» **TASK DETAILS**
All the lines below should be set down exactly, with no picture carried into the copy.

(RECORDED DATA)

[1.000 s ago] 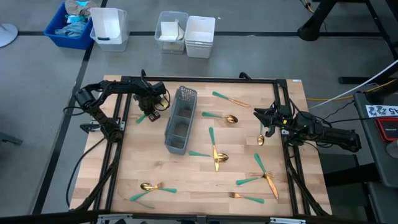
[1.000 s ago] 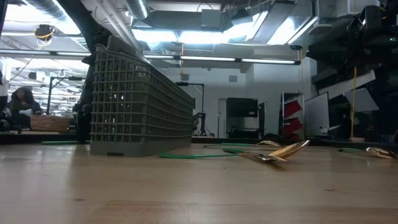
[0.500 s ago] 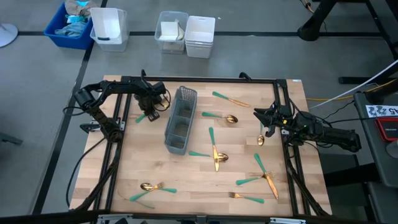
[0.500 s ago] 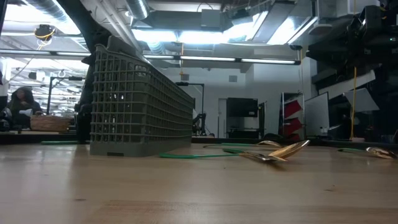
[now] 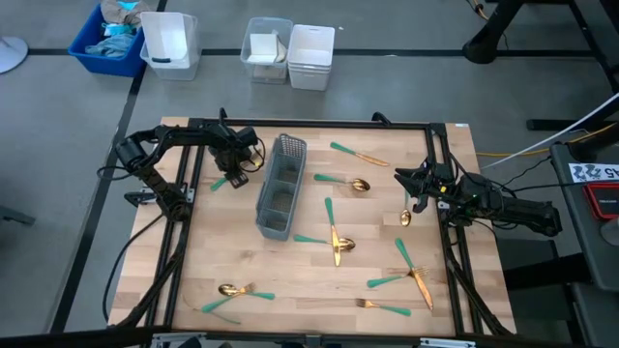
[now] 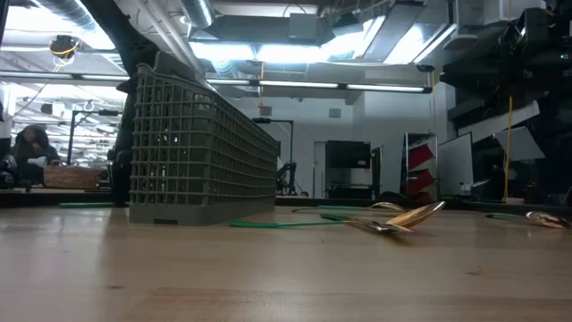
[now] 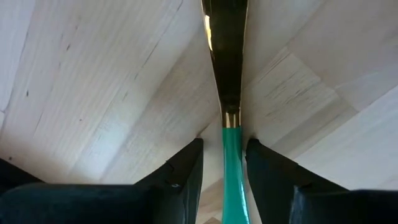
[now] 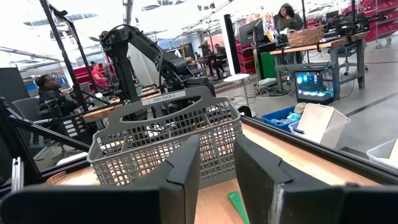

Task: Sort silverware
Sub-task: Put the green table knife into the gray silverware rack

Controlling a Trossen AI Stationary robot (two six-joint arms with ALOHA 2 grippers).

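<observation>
A knife (image 7: pixel 226 74) is being straddled by the open left gripper (image 7: pixel 224 165); closing is needed next. The right gripper (image 8: pixel 216 168) is waiting open.

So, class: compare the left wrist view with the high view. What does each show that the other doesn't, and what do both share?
Only the left wrist view shows the left pincer open, its fingers either side of a teal-handled utensil lying flat. Only the high view shows the grey mesh caddy, the right pincer and the other scattered silverware. Both show the wooden table.
</observation>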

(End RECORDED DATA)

» **ANSWER SPACE**
[1.000 s ago] 
[1.000 s ago] 
[0.500 s ago] 
[0.500 s ago] 
[now] 
[now] 
[now] 
[now] 

Task: Sort silverware
Sub-task: Put the green table knife into the gray silverware rack

Controlling a Trossen AI Stationary robot (two six-joint arms with ALOHA 2 grippers).

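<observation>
A knife (image 7: pixel 226 74) is being straddled by the open left gripper (image 7: pixel 224 165); closing is needed next. The right gripper (image 8: pixel 216 168) is waiting open.

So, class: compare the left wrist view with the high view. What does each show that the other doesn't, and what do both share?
Only the left wrist view shows the left pincer open, its fingers either side of a teal-handled utensil lying flat. Only the high view shows the grey mesh caddy, the right pincer and the other scattered silverware. Both show the wooden table.
</observation>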

No further answer is required.